Step 3 – Assignment to Up Next
Product prioritizes issues into Up Next.
The Engineering Manager assigns ownership where appropriate.
This column should always contain enough work for engineers to move forward without waiting.
Step 4 – Development
When ready for new work, engineers should select tasks from Up Next.
While Stories provide user context, tasks are the unit of execution and should be what actively moves through the board.
Mark In Progress
When starting work, engineers must move the task to In Progress and record the Started date. This signals ownership and enables progress tracking.
Record Expected Date
Engineers should provide a rough expected completion date.
If not provided, the Engineering Manager will assign one based on estimates and availability.
Issues
Issues are the core planning unit.
Types
- Epic – Large initiatives composed of multiple stories or tasks
- Story – User-facing value delivered within a release
- Task – A concrete engineering activity
- Bug – Defects impacting functionality or user experience
- Feature Request – Suggested enhancements or new capabilities
Issues are reviewed by Product and Engineering and routed to the appropriate board.
Headline Features
Items labeled headline are highlighted in release communications and changelogs.
Changelog
Changelog entries are created via PRs to the website repository and include links to related GitHub issues.
Sizing Issues
FlowFuse estimates work using time-based estimates, not story points.
Our goal is clarity, not precision:
- Keep work small and flowing
- Surface risk early
- Avoid large, opaque tasks
Core Principles
- Tasks and subtasks must be 4 hours or less
- Anything larger must be broken down
- Estimates are expressed in time
- Estimates evolve as understanding improves
How Estimation Works
Initial Estimation
A rough time estimate should be provided during issue creation or refinement. This includes implementation, testing, and documentation.
Refinement and Breakdown
Weekly refinement sessions are used to:
- Break stories into tasks
- Clarify scope and acceptance criteria
- Discuss technical approaches
- Ensure tasks are ≤ 4 hours
The Design Engineer may contribute discovery findings or technical context to reduce uncertainty.
Sprint Planning
Sprint planning happens weekly on Fridays. Work is selected based on capacity and availability.
Task Sizing Guidelines
- ≤ 4 hours → acceptable
- > 4 hours → break it down
Stories may span multiple days, but tasks must remain small and well-defined.
Ownership and Adjustments
- Engineers may re-estimate or split tasks as needed
- Tasks that grow should be split, not stretched
- The Engineering Manager helps rebalance work
What makes a good issue?
A good issue is clear in scope, intent, and value.
Defining a Story
Stories should follow:
As a [type of user], I want to [do something], so that [value].
What makes a good Task?
A good task is small, explicit, and independently completable.
A task should:
- Be ≤ 4 hours
- Have a clear outcome
- Be independently startable
- Make progress visible
Good examples
- “Add validation for device name length”

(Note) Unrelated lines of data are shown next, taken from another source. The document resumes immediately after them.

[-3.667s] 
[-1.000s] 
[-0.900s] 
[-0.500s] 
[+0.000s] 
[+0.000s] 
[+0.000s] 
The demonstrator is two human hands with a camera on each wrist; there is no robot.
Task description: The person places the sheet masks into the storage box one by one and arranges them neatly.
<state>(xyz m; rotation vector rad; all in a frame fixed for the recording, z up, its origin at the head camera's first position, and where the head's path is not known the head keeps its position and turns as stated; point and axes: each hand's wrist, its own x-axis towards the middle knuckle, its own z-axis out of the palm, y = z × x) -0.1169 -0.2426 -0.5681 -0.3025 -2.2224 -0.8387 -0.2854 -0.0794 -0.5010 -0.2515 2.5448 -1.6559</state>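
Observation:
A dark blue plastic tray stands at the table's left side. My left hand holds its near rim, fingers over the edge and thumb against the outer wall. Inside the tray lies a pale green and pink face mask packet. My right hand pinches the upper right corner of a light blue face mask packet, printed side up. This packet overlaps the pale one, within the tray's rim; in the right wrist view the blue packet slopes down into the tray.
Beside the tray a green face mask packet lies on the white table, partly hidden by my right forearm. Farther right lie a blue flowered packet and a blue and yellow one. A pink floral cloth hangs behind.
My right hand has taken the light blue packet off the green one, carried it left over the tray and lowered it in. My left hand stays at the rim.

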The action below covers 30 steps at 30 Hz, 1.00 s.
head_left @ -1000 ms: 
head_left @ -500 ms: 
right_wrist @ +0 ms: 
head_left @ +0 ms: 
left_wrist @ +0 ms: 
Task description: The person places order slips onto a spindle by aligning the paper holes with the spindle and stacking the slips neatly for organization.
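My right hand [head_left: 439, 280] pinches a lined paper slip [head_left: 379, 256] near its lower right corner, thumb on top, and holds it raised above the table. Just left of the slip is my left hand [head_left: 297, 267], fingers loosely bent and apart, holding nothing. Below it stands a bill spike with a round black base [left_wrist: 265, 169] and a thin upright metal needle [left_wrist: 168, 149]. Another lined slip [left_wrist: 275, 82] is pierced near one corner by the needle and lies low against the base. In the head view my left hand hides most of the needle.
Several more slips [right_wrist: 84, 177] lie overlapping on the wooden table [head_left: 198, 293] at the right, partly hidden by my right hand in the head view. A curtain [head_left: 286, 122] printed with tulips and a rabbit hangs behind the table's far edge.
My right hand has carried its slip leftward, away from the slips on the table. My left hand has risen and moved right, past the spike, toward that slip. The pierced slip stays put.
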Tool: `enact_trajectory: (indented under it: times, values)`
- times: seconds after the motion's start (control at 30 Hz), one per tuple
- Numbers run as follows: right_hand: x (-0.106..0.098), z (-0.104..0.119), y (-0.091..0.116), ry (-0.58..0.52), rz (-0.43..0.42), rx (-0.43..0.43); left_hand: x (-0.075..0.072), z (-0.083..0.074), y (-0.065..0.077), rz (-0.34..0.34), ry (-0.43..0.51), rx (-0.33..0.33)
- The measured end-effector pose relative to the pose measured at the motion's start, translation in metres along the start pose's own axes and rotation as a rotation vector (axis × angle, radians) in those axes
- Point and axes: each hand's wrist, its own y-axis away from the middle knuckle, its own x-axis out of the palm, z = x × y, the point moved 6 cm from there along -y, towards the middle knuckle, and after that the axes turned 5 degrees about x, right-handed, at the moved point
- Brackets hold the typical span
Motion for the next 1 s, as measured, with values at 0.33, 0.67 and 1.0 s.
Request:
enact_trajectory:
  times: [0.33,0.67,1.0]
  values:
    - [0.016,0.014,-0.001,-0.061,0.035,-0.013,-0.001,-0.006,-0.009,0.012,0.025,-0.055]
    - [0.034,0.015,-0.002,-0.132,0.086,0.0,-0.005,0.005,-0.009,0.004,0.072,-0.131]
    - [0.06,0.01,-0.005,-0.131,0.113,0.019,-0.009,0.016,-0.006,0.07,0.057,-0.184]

- “Wire feature flag for metrics panel”
- “Add unit tests for token refresh”
Avoid
- “Implement backend”
- “Refactor auth”
- “Polish UI”
If a task feels vague or hard to estimate, it should be split.
Project Boards
We use two GitHub project boards:
Product Planning Board
Maintained by Product and the CTO. Used for long-term planning and prioritization.
Development Board
Tracks active and near-term work.
States
- Todo
- Up Next
- In Design
- In Progress
- Review
- Done
In Design
Design work (UX or engineering) must have clear deliverables and should not block progress unnecessarily.
Defining Done
An item is Done when:
- Code is merged
- Tests are added
- Documentation is updated
- Acceptance criteria are met
- A feature demo is recorded
Feature Demos
Each completed feature includes a short demo video shared in #feature-demos with a link in the issue.
Timeline
The Timeline view uses Started and Expected dates to visualize near-term execution rather than long-range prediction.
Engineering Throughput
Engineering throughput measures delivered value and is tracked via merged PRs across core repositories.